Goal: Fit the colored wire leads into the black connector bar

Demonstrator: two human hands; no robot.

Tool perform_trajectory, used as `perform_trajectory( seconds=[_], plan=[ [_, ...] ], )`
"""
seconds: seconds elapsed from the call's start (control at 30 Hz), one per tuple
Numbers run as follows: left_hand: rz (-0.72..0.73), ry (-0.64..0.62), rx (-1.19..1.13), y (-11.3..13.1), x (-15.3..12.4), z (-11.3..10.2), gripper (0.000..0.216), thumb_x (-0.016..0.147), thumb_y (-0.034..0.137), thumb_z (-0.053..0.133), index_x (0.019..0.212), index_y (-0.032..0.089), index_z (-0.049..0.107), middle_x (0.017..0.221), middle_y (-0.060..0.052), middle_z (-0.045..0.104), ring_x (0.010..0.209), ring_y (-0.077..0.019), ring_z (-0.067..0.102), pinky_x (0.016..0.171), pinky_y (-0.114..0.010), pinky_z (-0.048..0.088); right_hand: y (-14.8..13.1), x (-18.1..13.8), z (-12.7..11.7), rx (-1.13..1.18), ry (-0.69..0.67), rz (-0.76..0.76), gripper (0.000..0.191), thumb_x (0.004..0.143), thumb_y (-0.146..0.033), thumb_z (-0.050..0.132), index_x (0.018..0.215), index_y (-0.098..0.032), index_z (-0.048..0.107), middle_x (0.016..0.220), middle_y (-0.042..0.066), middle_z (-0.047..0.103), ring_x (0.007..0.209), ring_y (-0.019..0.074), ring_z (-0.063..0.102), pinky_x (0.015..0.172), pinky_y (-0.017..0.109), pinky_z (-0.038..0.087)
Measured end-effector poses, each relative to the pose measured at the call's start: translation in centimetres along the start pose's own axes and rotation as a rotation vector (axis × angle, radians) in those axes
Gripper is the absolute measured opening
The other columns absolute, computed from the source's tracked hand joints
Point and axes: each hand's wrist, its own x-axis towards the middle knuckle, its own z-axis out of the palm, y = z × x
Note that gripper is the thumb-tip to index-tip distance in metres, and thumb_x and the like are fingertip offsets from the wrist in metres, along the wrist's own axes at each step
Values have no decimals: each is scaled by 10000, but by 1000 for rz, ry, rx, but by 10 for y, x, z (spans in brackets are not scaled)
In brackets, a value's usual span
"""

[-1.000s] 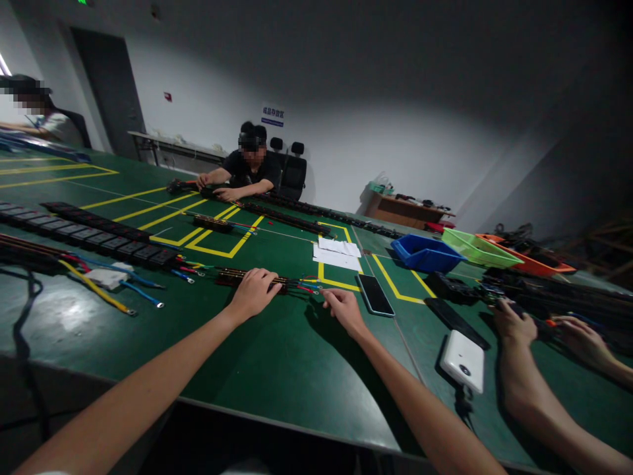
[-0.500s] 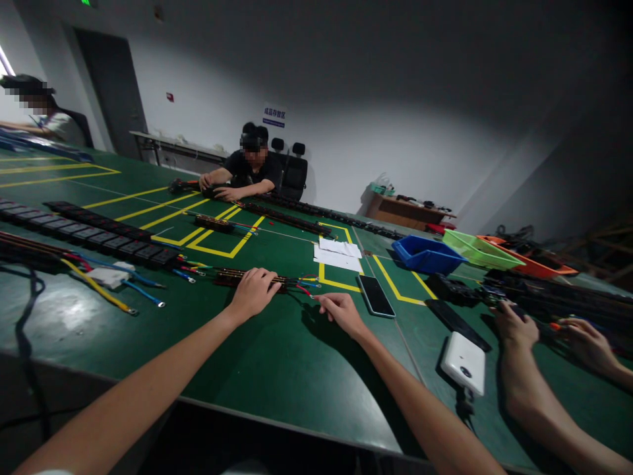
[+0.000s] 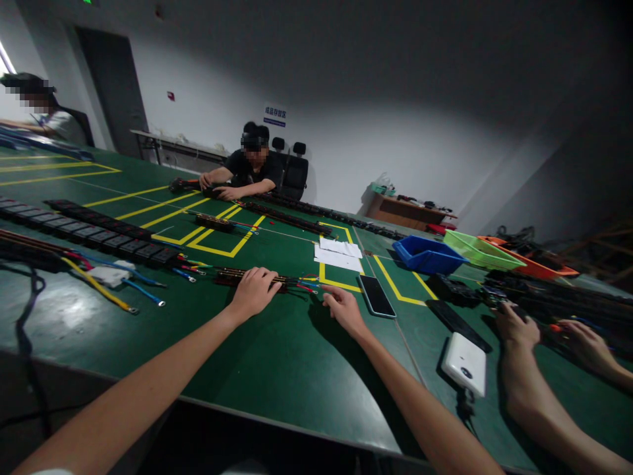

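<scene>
Under my left hand [image 3: 254, 292] is a dark strip with copper-coloured bars [image 3: 227, 276], lying on the green table. The fingers of that hand are closed over its right part, which they hide. From the strip's right end come short red, blue and yellow-green wires with ring terminals [image 3: 307, 287]. My right hand [image 3: 342, 309] is just right of the red wire's end, apart from it. Its index finger points toward the wires, the thumb stands a little away, and no object shows between them.
A phone [image 3: 376, 295] and white papers [image 3: 339, 254] lie beyond my right hand. Farther right are a white device [image 3: 465, 363], a blue bin [image 3: 428, 256] and a co-worker's hands [image 3: 517, 324]. Black socket strips [image 3: 123, 241] and loose cables [image 3: 99, 287] lie left. Another person [image 3: 254, 168] works opposite.
My right hand has let go of the red wire's end and moved slightly right. That wire now lies higher, closer to the others. My left hand stays on the strip.
</scene>
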Motion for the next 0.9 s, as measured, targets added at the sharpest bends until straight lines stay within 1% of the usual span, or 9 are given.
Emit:
perform_trajectory(
  seconds=[0.13,0.2,0.37,0.53,0.7,0.83,0.9],
  plan=[
    [3,-1,-20,-1,0,0,362,1006,436,439,1136,216,696,1114,-112,698,1070,-287,612,977,-483,479,-1,-3,-2,-303,19,-86,400,848,-341,572,1172,-218,771,660,16,679,586,169,571,565,255,375],
    [6,-2,-16,-1,0,0,359,1009,429,439,1141,214,694,1120,-112,698,1077,-287,613,979,-483,480,-2,-4,-3,-418,19,-102,389,846,-295,577,1182,-251,769,672,12,686,605,176,579,572,260,348],
    [13,-7,8,0,0,-1,356,1015,420,435,1145,207,688,1118,-108,697,1071,-278,615,980,-475,481,-5,-6,-4,-427,43,-137,393,870,-278,545,1209,-256,744,720,10,697,616,184,590,599,267,356],
    [13,-2,-1,-1,-1,1,361,1016,425,430,1147,209,687,1123,-108,695,1079,-275,611,979,-473,483,-7,-7,-4,-493,23,-141,375,890,-279,527,1192,-256,749,764,22,717,630,188,597,609,275,364],
    [8,-7,-7,-1,0,2,353,1009,423,446,1153,210,687,1119,-108,695,1074,-276,614,979,-476,484,-7,-7,-3,-499,64,-136,424,903,-266,522,1295,-241,682,841,32,736,704,195,635,653,275,394],
    [6,4,23,0,0,0,351,1008,417,453,1148,202,692,1126,-112,697,1076,-279,614,984,-476,479,-11,-8,-3,-623,7,-122,354,915,-253,529,1215,-285,715,858,14,734,750,185,649,644,263,366],
    [6,6,30,1,-1,0,349,1008,413,457,1150,198,692,1128,-114,698,1077,-278,614,983,-471,480,-12,-9,-2,-652,-4,-117,354,923,-252,524,1229,-288,699,840,4,725,748,181,645,633,261,353]
  ],
)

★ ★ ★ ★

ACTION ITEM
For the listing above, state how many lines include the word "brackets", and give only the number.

TASK SOLUTION
2